— Brief —
Every line in the records below with the string "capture" is to be copied out.

— Task material —
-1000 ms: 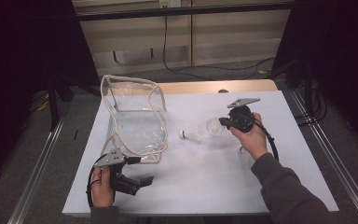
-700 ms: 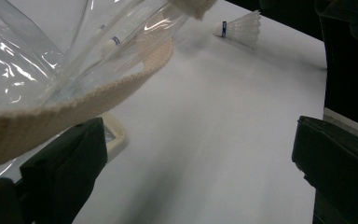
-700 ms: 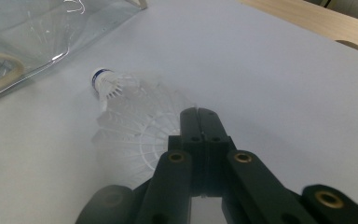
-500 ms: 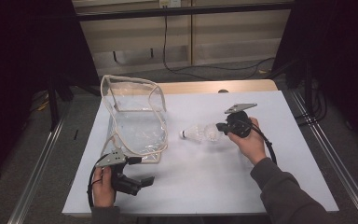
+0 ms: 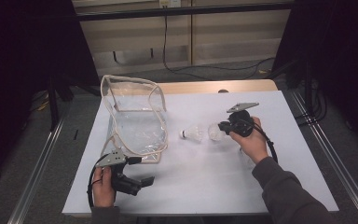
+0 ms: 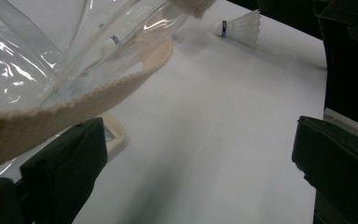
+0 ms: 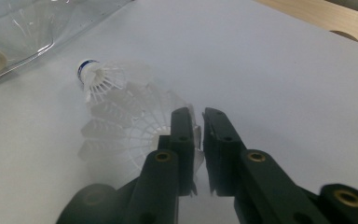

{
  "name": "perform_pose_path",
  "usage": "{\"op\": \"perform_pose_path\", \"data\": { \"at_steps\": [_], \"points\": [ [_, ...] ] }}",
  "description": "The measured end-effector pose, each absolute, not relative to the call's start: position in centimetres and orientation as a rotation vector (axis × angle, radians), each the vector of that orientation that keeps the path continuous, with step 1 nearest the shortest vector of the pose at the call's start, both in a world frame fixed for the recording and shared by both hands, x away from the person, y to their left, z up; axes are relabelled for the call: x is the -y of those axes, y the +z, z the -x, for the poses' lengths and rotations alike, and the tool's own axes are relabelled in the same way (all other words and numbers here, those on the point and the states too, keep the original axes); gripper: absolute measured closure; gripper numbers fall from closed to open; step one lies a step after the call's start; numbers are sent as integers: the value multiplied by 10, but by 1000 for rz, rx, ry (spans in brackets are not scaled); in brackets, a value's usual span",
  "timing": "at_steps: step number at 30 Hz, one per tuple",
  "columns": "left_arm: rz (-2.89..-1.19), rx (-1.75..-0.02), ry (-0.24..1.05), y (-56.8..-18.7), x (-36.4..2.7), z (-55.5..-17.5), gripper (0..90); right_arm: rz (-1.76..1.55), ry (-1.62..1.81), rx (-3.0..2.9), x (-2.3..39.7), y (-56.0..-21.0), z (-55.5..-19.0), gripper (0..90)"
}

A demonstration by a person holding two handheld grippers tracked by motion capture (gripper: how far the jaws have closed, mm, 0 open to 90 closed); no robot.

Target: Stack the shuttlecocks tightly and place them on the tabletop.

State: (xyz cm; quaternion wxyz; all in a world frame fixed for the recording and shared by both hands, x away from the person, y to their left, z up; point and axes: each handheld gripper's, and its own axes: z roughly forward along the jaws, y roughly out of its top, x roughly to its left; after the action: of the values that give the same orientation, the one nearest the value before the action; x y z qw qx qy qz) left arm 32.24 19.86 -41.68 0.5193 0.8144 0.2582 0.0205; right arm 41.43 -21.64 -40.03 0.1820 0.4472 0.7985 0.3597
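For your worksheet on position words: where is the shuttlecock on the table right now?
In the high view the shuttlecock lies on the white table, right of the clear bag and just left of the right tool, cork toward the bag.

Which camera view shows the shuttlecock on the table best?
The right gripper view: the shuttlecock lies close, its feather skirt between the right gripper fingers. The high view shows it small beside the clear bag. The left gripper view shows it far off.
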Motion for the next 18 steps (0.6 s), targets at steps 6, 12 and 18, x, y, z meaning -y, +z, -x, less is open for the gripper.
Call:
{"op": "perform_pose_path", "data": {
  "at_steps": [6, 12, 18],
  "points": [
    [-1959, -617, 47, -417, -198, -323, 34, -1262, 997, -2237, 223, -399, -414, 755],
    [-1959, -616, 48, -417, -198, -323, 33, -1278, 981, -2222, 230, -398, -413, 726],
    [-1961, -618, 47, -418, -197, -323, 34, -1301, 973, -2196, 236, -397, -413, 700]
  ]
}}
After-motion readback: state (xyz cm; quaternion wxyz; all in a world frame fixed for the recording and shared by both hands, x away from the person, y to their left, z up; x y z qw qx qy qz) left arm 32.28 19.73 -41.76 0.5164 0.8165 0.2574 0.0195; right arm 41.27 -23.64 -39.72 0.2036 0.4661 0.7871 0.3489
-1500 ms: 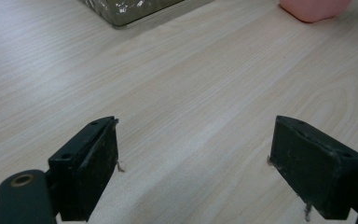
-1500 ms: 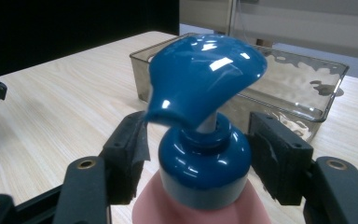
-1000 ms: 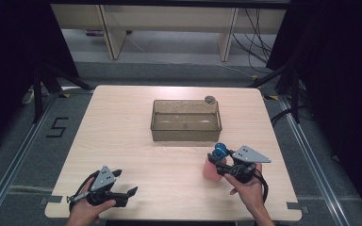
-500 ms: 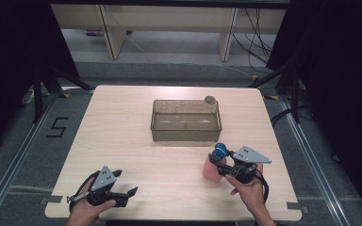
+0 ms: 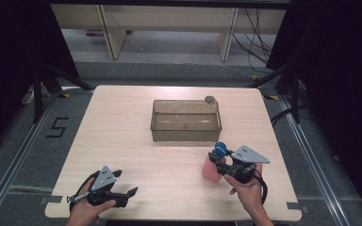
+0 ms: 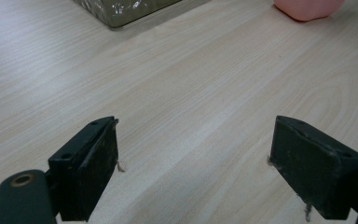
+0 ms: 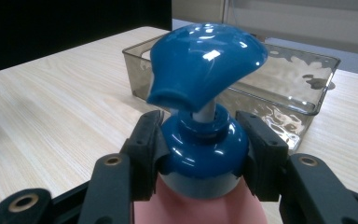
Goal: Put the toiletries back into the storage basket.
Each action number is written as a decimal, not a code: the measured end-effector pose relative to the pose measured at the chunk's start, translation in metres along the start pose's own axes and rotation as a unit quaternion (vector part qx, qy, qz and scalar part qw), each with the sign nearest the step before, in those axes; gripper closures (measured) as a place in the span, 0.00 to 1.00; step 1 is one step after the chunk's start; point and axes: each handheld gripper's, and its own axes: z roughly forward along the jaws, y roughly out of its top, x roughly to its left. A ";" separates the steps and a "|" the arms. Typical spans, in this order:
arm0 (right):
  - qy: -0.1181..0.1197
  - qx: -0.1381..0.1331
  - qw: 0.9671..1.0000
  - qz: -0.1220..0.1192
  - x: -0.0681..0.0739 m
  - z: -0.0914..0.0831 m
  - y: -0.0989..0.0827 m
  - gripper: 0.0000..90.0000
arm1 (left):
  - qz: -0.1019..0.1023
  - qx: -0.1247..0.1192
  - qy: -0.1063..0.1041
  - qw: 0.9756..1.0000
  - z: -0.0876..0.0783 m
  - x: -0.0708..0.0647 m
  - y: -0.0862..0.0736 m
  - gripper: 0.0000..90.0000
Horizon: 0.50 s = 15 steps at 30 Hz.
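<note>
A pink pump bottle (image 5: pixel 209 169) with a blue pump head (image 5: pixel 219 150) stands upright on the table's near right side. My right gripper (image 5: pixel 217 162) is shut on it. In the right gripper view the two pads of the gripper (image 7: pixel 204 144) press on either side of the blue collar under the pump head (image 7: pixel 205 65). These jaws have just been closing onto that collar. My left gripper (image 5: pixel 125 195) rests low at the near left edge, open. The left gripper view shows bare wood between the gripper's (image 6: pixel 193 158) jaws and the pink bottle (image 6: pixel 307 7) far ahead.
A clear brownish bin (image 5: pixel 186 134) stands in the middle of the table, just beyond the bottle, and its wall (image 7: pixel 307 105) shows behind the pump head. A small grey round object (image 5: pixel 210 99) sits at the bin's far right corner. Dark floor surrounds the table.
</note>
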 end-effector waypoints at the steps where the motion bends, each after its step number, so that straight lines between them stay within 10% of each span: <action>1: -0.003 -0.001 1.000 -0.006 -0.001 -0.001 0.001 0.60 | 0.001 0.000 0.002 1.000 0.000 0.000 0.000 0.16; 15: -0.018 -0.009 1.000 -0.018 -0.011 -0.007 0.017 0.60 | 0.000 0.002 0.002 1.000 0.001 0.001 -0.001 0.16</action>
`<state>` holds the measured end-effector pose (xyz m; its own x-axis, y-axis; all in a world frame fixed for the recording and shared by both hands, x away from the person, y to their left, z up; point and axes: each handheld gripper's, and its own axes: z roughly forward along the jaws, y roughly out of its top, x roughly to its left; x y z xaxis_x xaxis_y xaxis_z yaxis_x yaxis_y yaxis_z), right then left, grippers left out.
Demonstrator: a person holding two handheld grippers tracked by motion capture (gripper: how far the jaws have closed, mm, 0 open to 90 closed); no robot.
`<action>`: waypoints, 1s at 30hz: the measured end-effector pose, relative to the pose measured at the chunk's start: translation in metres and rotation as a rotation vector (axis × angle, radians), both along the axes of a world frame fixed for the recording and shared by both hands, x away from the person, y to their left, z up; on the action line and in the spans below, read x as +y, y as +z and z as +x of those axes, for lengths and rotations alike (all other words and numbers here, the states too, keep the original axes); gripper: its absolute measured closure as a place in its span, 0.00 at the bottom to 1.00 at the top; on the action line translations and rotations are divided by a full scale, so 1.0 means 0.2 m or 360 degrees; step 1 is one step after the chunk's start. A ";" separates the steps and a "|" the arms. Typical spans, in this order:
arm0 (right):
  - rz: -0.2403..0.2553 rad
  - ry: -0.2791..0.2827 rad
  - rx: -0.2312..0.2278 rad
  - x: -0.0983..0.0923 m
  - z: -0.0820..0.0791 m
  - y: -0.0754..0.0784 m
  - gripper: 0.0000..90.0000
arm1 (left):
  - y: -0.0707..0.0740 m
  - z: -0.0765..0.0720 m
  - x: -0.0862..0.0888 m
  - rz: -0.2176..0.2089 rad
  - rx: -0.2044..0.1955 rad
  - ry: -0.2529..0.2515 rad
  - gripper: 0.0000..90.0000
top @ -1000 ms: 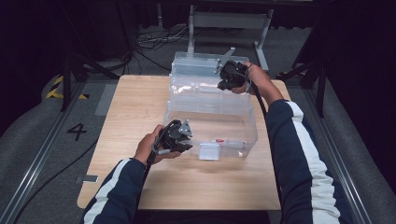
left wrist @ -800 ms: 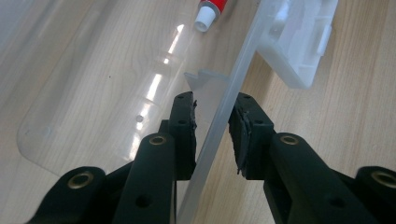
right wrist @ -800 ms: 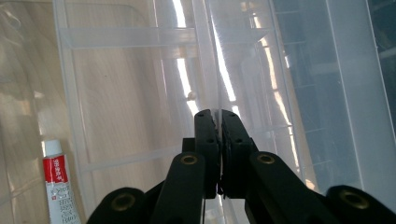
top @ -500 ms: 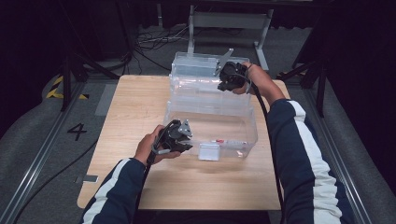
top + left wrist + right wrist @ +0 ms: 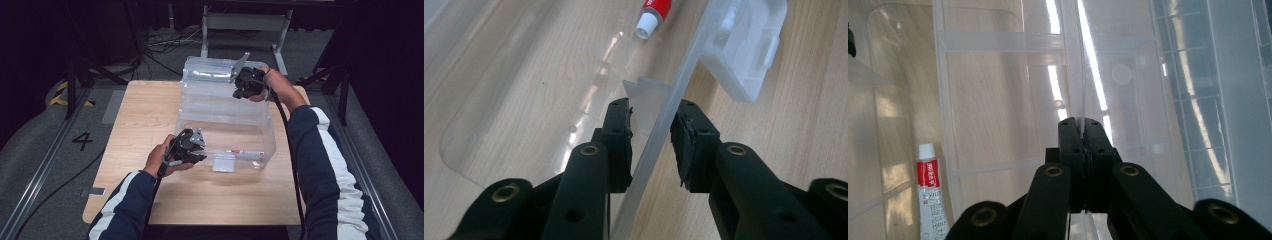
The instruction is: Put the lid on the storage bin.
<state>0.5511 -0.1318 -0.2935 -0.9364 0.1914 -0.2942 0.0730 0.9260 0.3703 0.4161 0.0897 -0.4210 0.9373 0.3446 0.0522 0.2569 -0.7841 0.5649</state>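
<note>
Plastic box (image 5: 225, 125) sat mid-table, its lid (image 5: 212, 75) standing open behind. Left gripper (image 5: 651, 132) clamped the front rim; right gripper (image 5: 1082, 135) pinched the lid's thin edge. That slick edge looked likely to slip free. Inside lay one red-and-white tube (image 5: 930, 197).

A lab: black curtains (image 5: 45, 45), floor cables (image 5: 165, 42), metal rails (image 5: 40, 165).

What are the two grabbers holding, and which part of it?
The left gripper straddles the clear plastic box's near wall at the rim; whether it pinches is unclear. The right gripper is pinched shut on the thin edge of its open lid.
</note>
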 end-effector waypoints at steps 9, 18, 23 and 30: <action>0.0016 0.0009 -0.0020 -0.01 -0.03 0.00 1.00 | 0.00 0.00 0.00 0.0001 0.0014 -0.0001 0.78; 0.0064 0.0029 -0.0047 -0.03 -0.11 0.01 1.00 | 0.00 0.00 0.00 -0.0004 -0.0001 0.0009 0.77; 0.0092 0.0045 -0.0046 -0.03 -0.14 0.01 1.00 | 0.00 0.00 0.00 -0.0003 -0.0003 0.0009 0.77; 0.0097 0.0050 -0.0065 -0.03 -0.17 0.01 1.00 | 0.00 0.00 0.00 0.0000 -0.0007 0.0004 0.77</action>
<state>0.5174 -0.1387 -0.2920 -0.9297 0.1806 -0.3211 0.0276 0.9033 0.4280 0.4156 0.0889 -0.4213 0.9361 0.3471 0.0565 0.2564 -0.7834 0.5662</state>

— Your response —
A demonstration by a person holding two handheld grippers tracked by motion capture (gripper: how far the jaws have closed, mm, 0 open to 90 closed); no robot.
Demonstrator: a person holding two handheld grippers tracked by motion capture (gripper: how far the jaws have closed, mm, 0 open to 90 closed); no robot.

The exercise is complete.